Ron English
Ron English, a New York-based painter, billboard liberator, and toy designer has exhibited in galleries and museums worldwide for over twenty years his unique sensibility, in which the familiar is reflected through funhouse mirrors into something startlingly new. Recently his commentary and art were featured in the hit movie "Supersize Me," widening his audience beyond the boundaries of intrepid art seekers, and he has appeared on television in the US, Canada, Europe, and Japan. He is also the subject of an award-winning documentary, "POPaganda, the Art and Crimes of Ron English."
In addition to painting, Ron English is widely considered to be one of the seminal figures in the culture jamming movement, in which artists and activists subvert existing advertisements to encourage free thought. He has pirated more than a thousand billboards over the last twenty years, replacing existing advertisements with his own "subvertisements," ranging from his "Cancer Kids" campaign featuring preadolescent camels hawking cigarettes to children, to Apple computer's "Think Different" campaign, where Ron added such 20th Century luminaries as Charles Manson to Apple's roster of spokesmen. Most recently Ron staged an elaborate "tribute" to Ronald McDonald in San Francisco, in collaboration with the Billboard Liberation Front, featuring animatronic sculpture, billboard art and the spontaneous performance of fifty-odd Ronalds, Hamburglars, and assorted clowns.
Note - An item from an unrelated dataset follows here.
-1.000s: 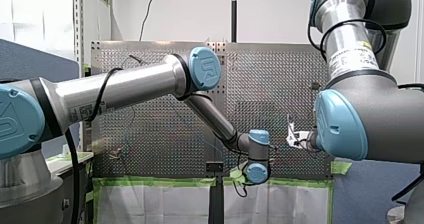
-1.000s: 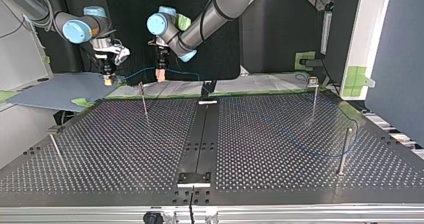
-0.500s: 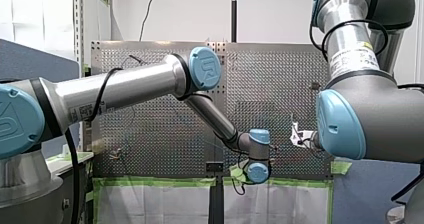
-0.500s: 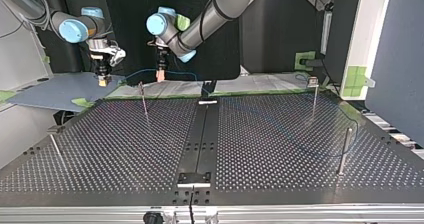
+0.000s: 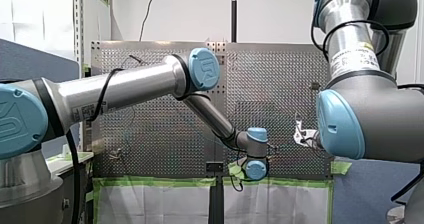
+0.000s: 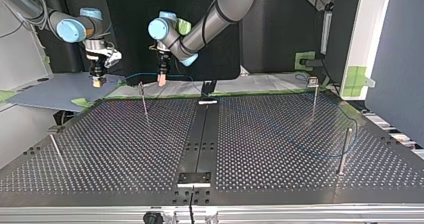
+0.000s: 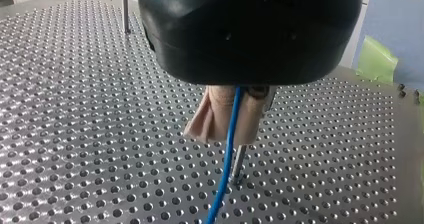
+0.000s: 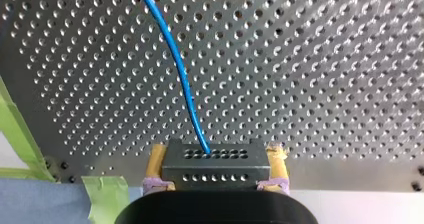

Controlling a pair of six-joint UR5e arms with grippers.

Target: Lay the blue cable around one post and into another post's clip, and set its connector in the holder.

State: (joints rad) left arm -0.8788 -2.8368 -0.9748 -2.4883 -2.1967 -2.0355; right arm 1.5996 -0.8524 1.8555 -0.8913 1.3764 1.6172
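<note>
— How do the jaws of my left gripper (image 7: 226,133) stand?

— Clenched. Its soft, creased beige pads (image 7: 207,119) are pressed together on the blue cable (image 7: 224,169), a thin, smooth, glossy strand that hangs out below them.

— And my right gripper (image 8: 216,154)?

— Grasping the connector (image 8: 215,168), with one yellow pad (image 8: 157,160) flat against each short side. The connector is a dark, boxy block with two rows of small round holes. The cable leaves its upper row and curves away over the table (image 8: 325,59).

— Where is all this?

— Take the slim post (image 6: 144,100), a bare metal rod standing upright, as the mark. In the top view my left gripper hangs just beyond its tip and slightly to its right. My right gripper hangs further off to the post's left, past the table's edge. The cable spans the gap between them in a shallow arc above the post's tip, held in the air at both ends. To the post's right a faint blue line trails on across the table.

— And the table?

— Dull silver sheet metal punched with even rows of round holes. Strips of green tape (image 8: 104,194) sit at its border.
</note>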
In July of 2006, Ron premiered his 12 x 27-foot interpretation of "Guernica" at the Station Museum in Houston. Ron's painting, Grade School Guernica, is one foot longer and one foot taller than Picasso's original, featuring a psychodrama acted out by his children, and viewed from the point of view of the bomber airplane. In 2007 the artist celebrates the 70th anniversary of Guernica with a series of billboard installations in Spain depicting modern variations of Picasso's classic painting.